Directions for this task: The reply to the records below should contain exactly the lines from the line with "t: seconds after" through the line with "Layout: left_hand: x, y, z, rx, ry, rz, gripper", and nothing besides.

Supplied data:
=====

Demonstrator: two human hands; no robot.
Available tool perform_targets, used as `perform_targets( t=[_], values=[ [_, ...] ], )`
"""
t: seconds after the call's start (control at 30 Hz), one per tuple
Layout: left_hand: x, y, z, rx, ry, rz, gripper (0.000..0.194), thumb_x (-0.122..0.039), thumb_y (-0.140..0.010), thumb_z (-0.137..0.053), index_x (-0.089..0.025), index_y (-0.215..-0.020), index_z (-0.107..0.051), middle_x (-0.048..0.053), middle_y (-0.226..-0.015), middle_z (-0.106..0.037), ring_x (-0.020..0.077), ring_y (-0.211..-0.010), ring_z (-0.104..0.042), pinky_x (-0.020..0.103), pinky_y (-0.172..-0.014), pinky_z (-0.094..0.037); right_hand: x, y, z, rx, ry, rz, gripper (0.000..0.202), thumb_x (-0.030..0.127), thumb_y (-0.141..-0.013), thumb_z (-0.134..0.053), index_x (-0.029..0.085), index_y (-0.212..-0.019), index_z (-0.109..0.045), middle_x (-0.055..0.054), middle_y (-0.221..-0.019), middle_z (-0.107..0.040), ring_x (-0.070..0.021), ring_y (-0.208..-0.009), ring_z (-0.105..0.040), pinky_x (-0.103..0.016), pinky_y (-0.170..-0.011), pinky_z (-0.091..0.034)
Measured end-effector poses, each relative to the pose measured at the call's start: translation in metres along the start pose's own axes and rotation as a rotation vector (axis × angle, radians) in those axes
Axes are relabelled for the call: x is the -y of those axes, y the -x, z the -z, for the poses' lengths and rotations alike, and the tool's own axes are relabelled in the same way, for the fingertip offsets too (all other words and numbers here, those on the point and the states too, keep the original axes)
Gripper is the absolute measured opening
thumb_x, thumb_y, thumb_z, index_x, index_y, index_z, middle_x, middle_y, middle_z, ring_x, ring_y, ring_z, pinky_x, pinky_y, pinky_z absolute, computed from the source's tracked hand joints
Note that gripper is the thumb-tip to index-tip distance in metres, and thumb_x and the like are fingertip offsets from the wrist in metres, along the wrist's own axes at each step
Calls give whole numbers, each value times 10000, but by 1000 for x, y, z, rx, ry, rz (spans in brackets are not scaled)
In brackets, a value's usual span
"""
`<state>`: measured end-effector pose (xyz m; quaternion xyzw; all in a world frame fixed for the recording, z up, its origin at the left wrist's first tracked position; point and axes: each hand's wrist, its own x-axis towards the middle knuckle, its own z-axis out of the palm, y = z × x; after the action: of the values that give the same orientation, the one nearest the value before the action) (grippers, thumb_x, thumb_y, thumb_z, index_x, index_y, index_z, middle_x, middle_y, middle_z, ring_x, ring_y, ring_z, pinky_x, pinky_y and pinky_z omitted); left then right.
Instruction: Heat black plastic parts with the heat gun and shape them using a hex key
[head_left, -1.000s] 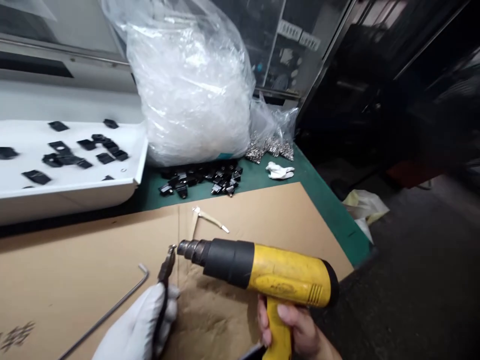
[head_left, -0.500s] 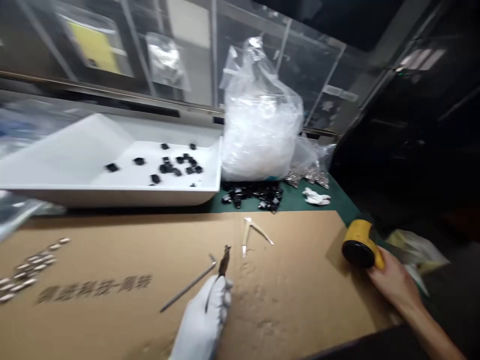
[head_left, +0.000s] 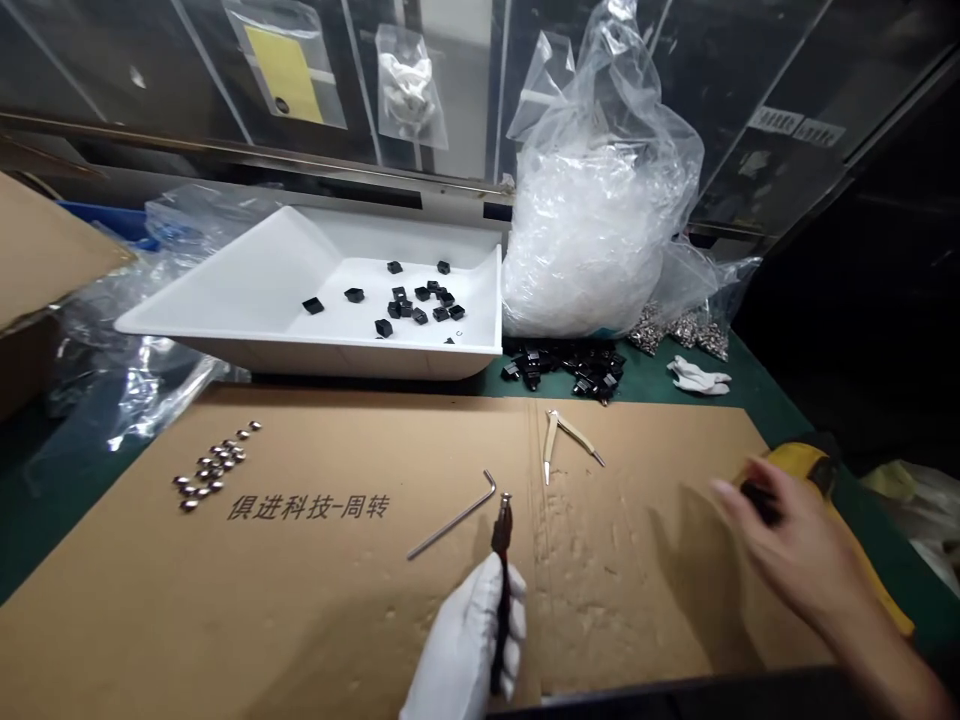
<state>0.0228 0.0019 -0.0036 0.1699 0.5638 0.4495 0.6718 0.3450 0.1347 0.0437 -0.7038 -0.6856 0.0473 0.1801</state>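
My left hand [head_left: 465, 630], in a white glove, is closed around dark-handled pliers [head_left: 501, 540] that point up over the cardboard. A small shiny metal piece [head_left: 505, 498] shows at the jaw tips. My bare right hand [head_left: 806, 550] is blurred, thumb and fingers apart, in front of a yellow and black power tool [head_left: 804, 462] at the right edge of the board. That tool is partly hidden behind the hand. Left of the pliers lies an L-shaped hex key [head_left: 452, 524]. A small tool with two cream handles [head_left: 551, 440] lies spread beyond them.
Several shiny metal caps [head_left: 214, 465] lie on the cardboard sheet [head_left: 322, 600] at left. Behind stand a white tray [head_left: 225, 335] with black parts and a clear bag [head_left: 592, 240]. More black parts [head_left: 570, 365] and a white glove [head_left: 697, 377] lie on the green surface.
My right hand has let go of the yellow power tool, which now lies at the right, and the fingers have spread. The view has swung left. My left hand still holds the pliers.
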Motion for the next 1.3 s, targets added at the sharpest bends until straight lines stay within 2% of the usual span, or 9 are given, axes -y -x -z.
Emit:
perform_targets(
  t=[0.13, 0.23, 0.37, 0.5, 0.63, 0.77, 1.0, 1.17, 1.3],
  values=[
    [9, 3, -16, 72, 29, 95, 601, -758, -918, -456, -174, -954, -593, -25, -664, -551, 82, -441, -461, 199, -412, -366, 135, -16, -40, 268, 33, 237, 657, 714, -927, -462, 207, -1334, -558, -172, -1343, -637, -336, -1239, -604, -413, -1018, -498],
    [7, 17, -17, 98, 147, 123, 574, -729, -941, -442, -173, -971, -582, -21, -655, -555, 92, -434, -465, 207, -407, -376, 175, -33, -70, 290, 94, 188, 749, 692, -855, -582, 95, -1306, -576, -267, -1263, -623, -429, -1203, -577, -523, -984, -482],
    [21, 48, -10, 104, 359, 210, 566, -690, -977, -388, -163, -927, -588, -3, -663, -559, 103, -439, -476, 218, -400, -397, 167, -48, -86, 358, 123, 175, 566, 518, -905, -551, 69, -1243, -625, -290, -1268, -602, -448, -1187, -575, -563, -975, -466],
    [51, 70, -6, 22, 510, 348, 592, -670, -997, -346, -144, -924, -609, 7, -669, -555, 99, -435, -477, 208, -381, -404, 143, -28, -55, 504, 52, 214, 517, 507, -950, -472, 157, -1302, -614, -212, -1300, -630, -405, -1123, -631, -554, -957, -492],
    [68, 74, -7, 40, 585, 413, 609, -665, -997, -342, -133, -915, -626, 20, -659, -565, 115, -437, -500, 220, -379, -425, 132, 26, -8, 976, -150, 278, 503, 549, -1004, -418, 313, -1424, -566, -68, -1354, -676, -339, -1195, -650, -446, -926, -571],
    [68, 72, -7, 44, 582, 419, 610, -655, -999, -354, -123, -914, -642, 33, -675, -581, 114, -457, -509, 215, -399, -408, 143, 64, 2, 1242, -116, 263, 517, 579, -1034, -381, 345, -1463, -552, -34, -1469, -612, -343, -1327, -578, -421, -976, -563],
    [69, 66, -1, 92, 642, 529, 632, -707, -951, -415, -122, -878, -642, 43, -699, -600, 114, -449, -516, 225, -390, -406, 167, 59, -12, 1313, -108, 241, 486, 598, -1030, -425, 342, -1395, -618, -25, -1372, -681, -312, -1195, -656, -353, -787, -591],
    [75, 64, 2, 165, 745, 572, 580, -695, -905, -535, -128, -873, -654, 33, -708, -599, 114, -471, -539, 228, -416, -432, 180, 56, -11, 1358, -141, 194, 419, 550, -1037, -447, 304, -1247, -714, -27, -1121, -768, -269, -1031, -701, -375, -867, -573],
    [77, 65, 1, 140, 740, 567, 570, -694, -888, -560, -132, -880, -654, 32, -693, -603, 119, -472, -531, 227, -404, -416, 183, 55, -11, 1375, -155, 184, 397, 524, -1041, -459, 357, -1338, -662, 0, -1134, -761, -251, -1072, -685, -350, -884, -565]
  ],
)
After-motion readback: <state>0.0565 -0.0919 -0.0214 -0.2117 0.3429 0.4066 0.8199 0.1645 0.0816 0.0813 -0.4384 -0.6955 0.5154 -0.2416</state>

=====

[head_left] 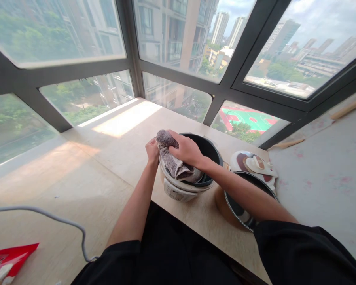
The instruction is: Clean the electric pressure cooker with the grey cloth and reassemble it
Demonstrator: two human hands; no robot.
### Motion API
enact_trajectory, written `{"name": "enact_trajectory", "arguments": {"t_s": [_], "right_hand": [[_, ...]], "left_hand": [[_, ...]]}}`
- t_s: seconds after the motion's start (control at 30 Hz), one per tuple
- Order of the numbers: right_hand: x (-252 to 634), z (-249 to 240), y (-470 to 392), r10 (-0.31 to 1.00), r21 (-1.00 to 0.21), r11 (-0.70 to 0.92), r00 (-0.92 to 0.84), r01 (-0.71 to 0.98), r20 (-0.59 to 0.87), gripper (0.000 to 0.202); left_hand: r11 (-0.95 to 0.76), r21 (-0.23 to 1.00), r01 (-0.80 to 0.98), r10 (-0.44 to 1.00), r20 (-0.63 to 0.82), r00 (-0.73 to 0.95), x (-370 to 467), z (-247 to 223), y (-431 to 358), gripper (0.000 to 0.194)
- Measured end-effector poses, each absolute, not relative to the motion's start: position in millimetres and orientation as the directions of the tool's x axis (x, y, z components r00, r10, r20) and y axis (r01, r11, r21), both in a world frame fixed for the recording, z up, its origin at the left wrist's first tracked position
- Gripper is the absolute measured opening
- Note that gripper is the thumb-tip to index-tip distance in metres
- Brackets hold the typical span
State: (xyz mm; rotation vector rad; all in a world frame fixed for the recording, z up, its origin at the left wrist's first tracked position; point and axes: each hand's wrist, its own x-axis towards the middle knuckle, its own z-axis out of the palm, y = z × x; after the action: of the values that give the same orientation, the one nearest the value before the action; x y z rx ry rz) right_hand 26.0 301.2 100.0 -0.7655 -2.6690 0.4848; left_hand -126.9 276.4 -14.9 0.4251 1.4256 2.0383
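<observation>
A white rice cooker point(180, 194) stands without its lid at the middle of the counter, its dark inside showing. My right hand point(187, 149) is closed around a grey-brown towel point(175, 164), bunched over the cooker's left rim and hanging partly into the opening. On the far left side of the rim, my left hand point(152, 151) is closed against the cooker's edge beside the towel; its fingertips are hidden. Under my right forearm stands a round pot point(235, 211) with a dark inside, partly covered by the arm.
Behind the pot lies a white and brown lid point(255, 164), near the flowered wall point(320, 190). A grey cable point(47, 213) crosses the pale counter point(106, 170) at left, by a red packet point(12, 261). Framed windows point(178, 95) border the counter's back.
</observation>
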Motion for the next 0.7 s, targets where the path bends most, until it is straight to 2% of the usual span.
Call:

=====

Solution below:
t: seconds after the call's start (control at 30 Hz), one per tuple
Layout: left_hand: x, y, z, rx, ry, rz, gripper (0.000..0.194), thumb_x (-0.122..0.039), thumb_y (-0.140..0.010), thumb_z (-0.137..0.053), index_x (-0.089..0.025), index_y (-0.215..-0.020), index_z (-0.107..0.051), middle_x (-0.048..0.053), middle_y (-0.226..-0.015), middle_z (-0.106..0.037), ring_x (-0.020..0.077), ring_y (-0.211..-0.010), ring_z (-0.104..0.042), pinky_x (-0.020..0.103), pinky_y (-0.172..-0.014), pinky_z (-0.094..0.037); right_hand: x, y, z, rx, ry, rz, gripper (0.000..0.202), thumb_x (-0.030..0.127), thumb_y (-0.141..-0.013), thumb_z (-0.134..0.053), index_x (-0.029..0.085), index_y (-0.212..-0.019), index_z (-0.109..0.045), middle_x (-0.055..0.054), middle_y (-0.221..-0.019), middle_z (-0.107..0.040), ring_x (-0.070..0.021), ring_y (-0.208..-0.009), ring_z (-0.105..0.040), pinky_x (-0.103..0.016), pinky_y (-0.170..-0.011), pinky_z (-0.091..0.034)

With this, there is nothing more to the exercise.